* **Exercise goal**
Lines to be reproduced exactly: the one that holds "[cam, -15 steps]" and all those after it through the end of the data. Include no others.

* **Dataset section**
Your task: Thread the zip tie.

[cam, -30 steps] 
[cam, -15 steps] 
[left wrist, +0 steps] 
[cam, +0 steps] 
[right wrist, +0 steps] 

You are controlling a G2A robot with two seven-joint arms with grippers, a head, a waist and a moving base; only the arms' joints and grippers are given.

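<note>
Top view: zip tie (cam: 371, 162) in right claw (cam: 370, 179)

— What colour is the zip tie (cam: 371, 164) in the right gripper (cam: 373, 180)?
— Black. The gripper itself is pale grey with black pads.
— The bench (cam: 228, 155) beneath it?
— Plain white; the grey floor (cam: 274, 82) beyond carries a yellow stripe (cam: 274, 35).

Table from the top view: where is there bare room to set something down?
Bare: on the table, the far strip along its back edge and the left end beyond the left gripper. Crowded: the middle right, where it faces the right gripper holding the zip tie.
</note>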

* **Solution for this exercise**
[cam, -15 steps] 
[left wrist, +0 steps] 
[cam, +0 steps] 
[right wrist, +0 steps] 

You are controlling a G2A robot with two seven-joint arms with grippers, a head, a waist and a moving base; only the arms' joints and grippers are given.

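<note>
Top view: zip tie (cam: 371, 162) in right claw (cam: 370, 179)

— What colour is the zip tie (cam: 371, 164) in the right gripper (cam: 373, 180)?
— Black. The gripper itself is pale grey with black pads.
— The bench (cam: 228, 155) beneath it?
— Plain white; the grey floor (cam: 274, 82) beyond carries a yellow stripe (cam: 274, 35).

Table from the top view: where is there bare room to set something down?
Bare: on the table, the far strip along its back edge and the left end beyond the left gripper. Crowded: the middle right, where it faces the right gripper holding the zip tie.
</note>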

This output is complete, so the exercise is closed.